## EXERCISE INSTRUCTIONS
With the pictures omitted, transcribe each line below exactly as it is.

## DATA EXCERPT
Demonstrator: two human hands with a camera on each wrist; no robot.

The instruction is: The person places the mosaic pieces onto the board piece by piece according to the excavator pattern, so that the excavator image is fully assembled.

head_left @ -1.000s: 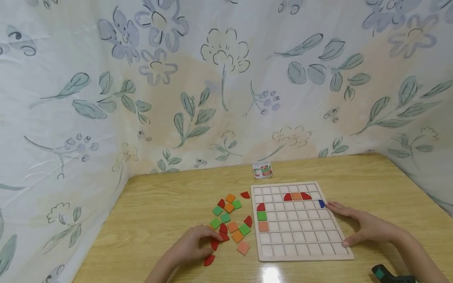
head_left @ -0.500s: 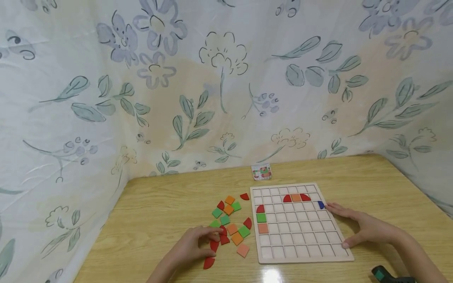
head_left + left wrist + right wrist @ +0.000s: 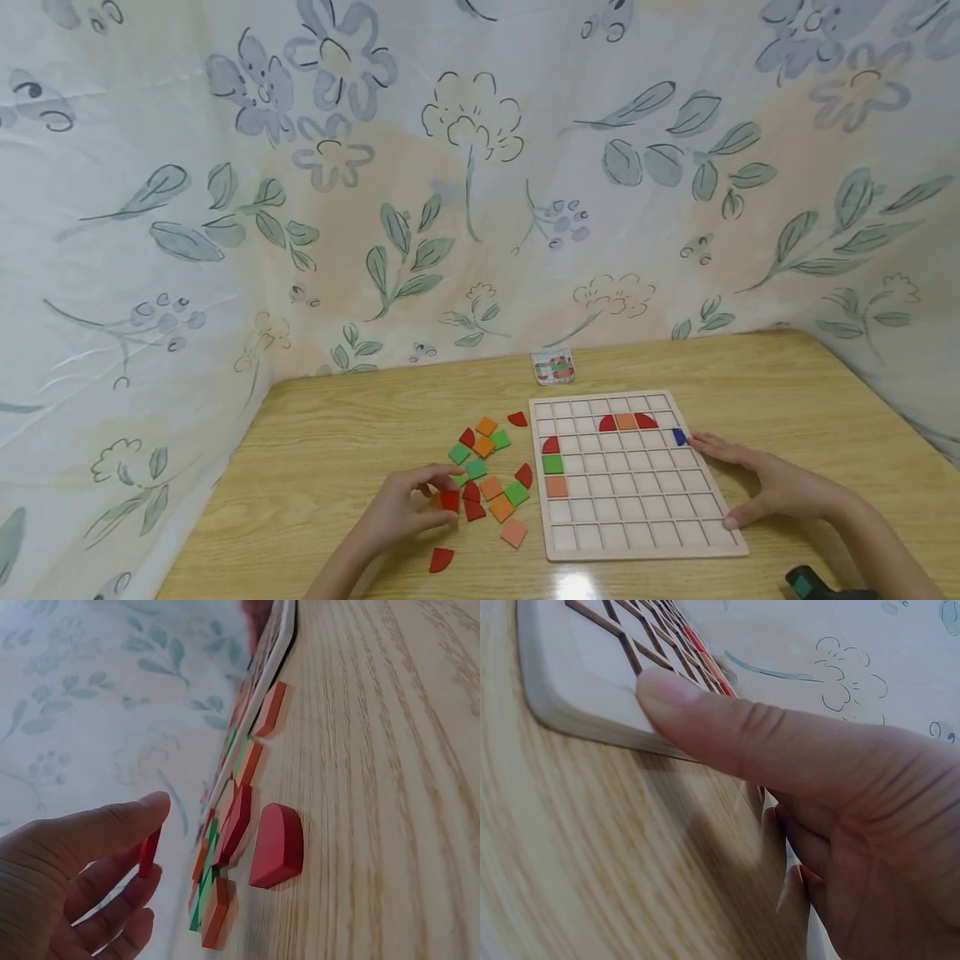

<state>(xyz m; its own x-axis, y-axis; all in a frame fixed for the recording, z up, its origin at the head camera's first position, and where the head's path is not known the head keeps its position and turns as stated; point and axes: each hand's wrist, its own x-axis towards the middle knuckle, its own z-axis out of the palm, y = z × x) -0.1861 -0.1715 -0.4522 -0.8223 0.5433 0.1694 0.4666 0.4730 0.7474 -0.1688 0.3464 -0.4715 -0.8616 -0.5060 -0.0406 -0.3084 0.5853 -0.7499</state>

## TASK SOLUTION
Demonstrator: two human hands with a camera on each wrist; no robot.

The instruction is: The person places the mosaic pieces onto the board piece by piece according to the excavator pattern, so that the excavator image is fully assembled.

head_left @ -1.000s: 
head_left @ -0.500s: 
head_left + left wrist + right wrist @ +0.000s: 

<state>(xyz m; its own x-axis, y-axis; all in a frame fixed for the recording, z up, its origin at the head camera's first position, and where the head's path is not known the head keeps its position and turns as stated; point and axes: each hand's wrist, its own x-axis towards the middle knuckle, its own z-axis out of the palm, y = z × x) -0.1861 -0.1715 -0.4522 -0.8223 0.5433 0.1694 0.4666 0.4730 0.7474 -0.1688 0.3464 -0.4715 -0.8616 -0.5060 -0.0406 -0.3084 0.5853 -0.7499</state>

This output requires nothing further.